▸ What needs to be done
Return every line of the data that contains the string "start".

▸ Dataset extract
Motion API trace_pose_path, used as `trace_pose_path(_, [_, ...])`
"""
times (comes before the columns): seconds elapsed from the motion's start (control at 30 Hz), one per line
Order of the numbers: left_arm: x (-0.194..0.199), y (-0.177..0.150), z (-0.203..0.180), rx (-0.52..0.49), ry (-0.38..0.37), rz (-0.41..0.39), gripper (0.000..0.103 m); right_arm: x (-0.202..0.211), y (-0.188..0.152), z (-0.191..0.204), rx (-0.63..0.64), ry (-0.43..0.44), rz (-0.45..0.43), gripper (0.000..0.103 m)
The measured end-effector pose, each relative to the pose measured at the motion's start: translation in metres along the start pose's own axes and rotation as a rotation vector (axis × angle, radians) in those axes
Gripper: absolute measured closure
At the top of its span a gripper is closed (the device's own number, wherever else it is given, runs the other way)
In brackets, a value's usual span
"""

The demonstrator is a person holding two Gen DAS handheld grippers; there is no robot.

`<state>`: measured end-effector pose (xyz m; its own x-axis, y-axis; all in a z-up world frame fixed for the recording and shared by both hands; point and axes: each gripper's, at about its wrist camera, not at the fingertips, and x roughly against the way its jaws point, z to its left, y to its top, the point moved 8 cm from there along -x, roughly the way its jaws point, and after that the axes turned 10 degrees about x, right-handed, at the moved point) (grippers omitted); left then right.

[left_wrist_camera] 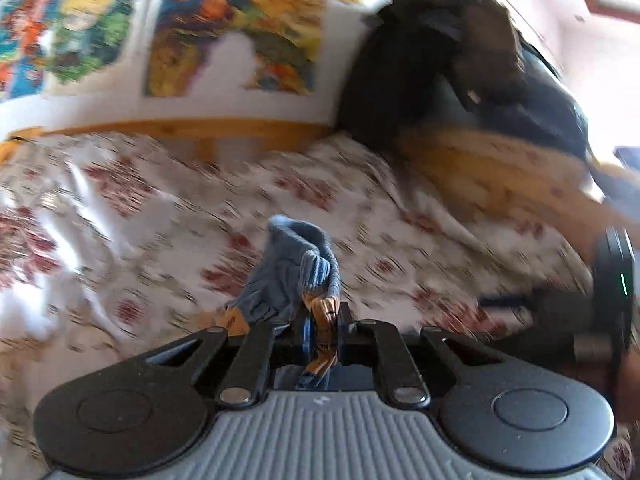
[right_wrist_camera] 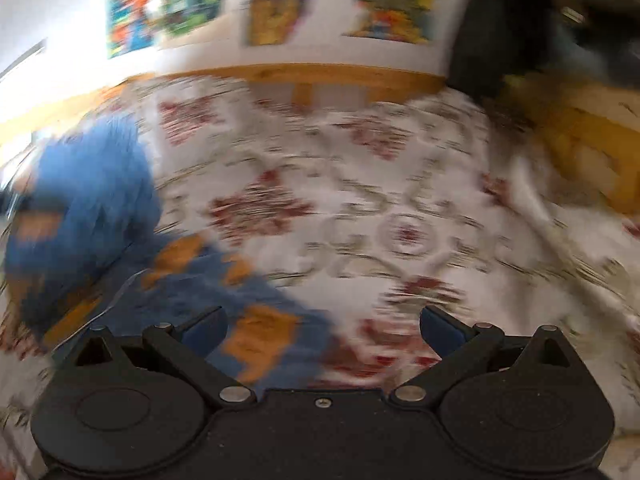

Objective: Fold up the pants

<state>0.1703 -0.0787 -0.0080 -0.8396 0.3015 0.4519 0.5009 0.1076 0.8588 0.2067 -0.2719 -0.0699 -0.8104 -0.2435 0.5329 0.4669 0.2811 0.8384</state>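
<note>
the bed [left_wrist_camera: 132, 216] fills most of both views, covered in a white spread with red floral patches, rumpled and blurred. behind it runs a wooden rail [left_wrist_camera: 224, 130] against a white wall hung with bright posters [left_wrist_camera: 236, 36], and the same posters [right_wrist_camera: 340, 4] show smeared in the right wrist view. a black bag [left_wrist_camera: 448, 68] slumps in the far right corner of the bed, resting on a mustard blanket [left_wrist_camera: 492, 172]. the pants [right_wrist_camera: 100, 208], blue with orange patches, lie bunched on the spread at the left of the right wrist view, one part trailing down toward the camera and passing between the right gripper's fingers. the right gripper [right_wrist_camera: 323, 326] is spread wide, its blue pads well apart, nothing pinched; whether the cloth touches it is too blurred to tell. in the left wrist view a fold of the pants [left_wrist_camera: 292, 280] stands up from the left gripper [left_wrist_camera: 322, 320], whose fingers are pressed together on the blue and orange cloth, the ribbed edge curling over just above them. at the right edge of that view sits a dark device [left_wrist_camera: 612, 280] with a small green light.
</note>
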Motion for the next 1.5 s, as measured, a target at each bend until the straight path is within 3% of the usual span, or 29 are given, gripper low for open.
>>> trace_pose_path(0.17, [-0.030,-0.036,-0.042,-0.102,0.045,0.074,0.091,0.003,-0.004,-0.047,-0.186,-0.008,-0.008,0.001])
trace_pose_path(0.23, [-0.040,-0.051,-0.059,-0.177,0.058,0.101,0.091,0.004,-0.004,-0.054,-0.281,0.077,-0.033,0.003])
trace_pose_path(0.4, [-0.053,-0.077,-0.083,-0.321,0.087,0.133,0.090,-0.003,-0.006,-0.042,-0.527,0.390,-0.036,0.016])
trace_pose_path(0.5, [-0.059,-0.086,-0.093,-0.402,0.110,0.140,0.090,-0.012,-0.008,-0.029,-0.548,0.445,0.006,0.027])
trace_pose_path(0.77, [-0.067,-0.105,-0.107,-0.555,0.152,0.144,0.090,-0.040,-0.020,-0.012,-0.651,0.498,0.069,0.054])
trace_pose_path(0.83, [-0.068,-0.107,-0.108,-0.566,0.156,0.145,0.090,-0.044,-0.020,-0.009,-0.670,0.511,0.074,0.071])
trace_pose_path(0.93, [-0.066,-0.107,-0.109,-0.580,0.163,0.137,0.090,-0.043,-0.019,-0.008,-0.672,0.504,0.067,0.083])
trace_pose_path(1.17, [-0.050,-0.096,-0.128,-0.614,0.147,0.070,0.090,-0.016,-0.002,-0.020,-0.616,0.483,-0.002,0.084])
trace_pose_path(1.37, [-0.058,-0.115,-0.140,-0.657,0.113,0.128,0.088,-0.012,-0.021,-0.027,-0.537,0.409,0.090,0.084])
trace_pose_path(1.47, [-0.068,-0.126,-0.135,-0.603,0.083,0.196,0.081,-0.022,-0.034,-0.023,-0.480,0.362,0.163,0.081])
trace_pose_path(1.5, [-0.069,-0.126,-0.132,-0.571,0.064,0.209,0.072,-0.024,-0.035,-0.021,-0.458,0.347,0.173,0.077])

▸ Result below
times (comes before the columns): seconds elapsed from the motion's start (control at 30 Hz), one per line
The measured end-effector pose, each relative to the pose measured at the motion's start: translation in metres along the start pose's own axes and rotation as a rotation vector (axis × angle, radians) in those axes

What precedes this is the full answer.